CARAPANDANG - Presiden Prabowo Subianto mengatakan, negara akan menerima tambahan sekitar Rp49 triliun pada bulan depan yang berasal dari uang-uang koruptor yang tidak diurus dalam rekening-rekening bank.
"Jadi bulan depan kurang lebih akan ada Rp49 triliun," kata Prabowo dalam sambutannya pada acara penyerahan hasil penertiban berupa denda administrasi dan penyelamatan keuangan negara sebesar Rp10,27 triliun di Kejaksaan Agung, Jakarta, Rabu.
Presiden mengatakan dirinya memperoleh laporan mengenai rencana penyerahan sekitar Rp11 triliun kepada negara pada bulan depan.

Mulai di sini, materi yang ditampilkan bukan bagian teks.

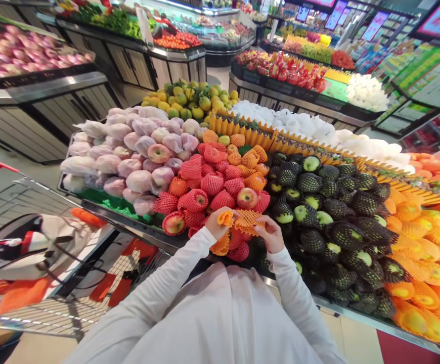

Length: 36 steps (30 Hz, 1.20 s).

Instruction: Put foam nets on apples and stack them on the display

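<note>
An orange foam fruit net (pixel 247 221) is stretched between my two hands above the front of the fruit stand. My left hand (pixel 219 223) has its fingers closed round one rolled end of the netting. The other end is pinched by the fingers of my right hand (pixel 272 233). Whether a fruit is inside the net, I cannot tell. Below and behind my hands lie apples in red nets (pixel 211 184). Several fruits in orange nets (pixel 251 159) sit just beyond them. Close to my right hand are green fruits in black nets (pixel 320 215).
Paper-wrapped apples (pixel 129 156) fill the stand's left side, green-yellow citrus (pixel 189 98) its back. Yellow fruits in orange nets (pixel 421 242) lie at right, white-wrapped produce (pixel 299 124) behind a yellow divider (pixel 238 129). A shopping cart (pixel 26 189) holding a bag (pixel 53 242) stands at left.
</note>
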Available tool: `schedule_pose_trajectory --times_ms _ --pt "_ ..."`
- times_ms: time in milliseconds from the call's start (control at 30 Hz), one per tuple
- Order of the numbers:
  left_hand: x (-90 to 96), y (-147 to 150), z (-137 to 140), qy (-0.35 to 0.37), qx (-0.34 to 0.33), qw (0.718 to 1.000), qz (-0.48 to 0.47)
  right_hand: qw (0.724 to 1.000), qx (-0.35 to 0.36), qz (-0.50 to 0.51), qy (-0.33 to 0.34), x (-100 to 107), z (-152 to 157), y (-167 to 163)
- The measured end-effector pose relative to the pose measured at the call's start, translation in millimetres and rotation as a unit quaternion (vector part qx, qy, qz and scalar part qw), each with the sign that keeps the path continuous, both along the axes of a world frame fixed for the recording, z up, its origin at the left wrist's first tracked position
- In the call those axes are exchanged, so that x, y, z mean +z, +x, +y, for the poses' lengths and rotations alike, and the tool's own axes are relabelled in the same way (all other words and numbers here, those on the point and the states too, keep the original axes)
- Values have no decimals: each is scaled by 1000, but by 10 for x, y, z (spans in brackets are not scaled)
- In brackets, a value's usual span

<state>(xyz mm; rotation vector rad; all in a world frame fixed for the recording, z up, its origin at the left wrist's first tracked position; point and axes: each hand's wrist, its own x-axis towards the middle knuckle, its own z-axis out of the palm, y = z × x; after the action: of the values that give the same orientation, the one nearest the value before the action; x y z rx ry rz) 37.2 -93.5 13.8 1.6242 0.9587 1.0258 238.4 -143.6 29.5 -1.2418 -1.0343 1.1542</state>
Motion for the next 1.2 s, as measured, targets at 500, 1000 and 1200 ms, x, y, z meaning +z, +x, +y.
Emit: schedule_pose_trajectory --times_ms 500,1000,1200 --pt "-95 279 613 12 165 972 169 903 -26 -424 64 133 1052 -85" --pt "51 268 260 -32 70 936 345 931 92 -353 -1 -104 961 310" --pt "-116 309 234 -67 57 977 195 916 92 -386 54 -122 743 138"
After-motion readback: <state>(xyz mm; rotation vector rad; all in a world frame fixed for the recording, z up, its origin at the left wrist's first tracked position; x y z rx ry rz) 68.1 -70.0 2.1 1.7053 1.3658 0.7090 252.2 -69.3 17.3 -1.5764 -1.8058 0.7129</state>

Selain itu, terdapat pula sekitar Rp39 triliun dana yang disebut berasal dari uang-uang tidak jelas milik koruptor atau pelaku kriminal yang sudah lama tidak diurus.

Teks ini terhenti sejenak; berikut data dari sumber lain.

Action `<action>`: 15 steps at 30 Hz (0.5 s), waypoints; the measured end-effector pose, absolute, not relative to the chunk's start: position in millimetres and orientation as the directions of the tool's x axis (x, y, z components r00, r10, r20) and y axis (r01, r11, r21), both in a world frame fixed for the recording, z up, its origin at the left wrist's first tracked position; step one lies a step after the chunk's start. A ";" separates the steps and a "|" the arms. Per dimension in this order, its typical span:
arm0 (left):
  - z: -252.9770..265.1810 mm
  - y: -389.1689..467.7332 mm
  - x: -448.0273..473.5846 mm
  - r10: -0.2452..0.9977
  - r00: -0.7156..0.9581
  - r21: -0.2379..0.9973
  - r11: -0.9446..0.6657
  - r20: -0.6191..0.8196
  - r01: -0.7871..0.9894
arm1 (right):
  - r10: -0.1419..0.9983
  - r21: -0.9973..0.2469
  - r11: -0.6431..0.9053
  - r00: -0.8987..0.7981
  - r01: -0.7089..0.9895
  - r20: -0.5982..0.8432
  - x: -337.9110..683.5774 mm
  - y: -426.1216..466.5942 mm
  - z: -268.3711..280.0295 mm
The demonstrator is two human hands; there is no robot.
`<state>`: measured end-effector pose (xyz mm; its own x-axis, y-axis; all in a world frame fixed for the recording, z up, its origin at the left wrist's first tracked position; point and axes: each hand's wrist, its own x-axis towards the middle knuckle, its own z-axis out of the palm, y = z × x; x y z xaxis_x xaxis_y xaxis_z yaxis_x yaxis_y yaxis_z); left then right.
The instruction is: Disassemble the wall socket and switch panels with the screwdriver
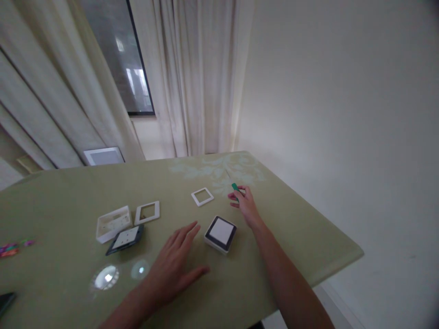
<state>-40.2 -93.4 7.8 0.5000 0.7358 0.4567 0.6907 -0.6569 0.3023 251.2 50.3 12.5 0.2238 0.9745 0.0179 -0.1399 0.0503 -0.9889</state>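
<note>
My right hand [247, 206] is closed around the green handle of a screwdriver [235, 187], its thin shaft pointing away over the table. Just left of my right forearm lies a white box-shaped switch [221, 232] with a dark border around its pale face. My left hand [176, 260] is held open to the left of that switch, thumb and fingers apart, with nothing in it. Beyond the switch rests a square white frame [202, 197].
On the left lie an open white back box [114, 224], a second white frame [147, 212] and a dark-edged switch panel [125, 239] tilted against the box. Small colourful pieces [13, 248] sit at far left. The table's edge [308, 210] runs along the right, near the wall.
</note>
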 end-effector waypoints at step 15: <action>9.4 -91.5 -47.4 0.806 0.467 0.460 -0.591 0.363 0.663 | 0.927 -0.949 0.282 0.218 0.139 0.307 217.1 37.9 19.9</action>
<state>-47.4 -91.5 9.4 0.4670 0.8063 0.3630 0.6625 -0.5909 0.4603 217.1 37.9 19.9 0.2178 0.9266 0.3065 0.1387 0.2815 -0.9495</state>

Presiden menyebut dana tersebut berada di rekening-rekening yang tidak jelas kepemilikannya dan sudah diumumkan selama satu tahun, namun tidak ada pihak yang mengambil atau mengurusnya.
Prabowo mengatakan dana yang tidak diurus tersebut kemudian dipindahkan untuk kepentingan rakyat.
"Mungkin dia banyak istri muda atau peliharaan-peliharaan. Jadi istri-istrinya, ahli warisnya tidak tahu bahwa dia punya uang di bank-bank tersebut sudah sekian tahun tidak diurus ya. Saya katakan kamu sudah sekian tahun tidak diurus dan sudah satu tahun kita umumkan-umumkan tidak ada yang datang. Ya sudah pindahin untuk rakyat," ucap Presiden.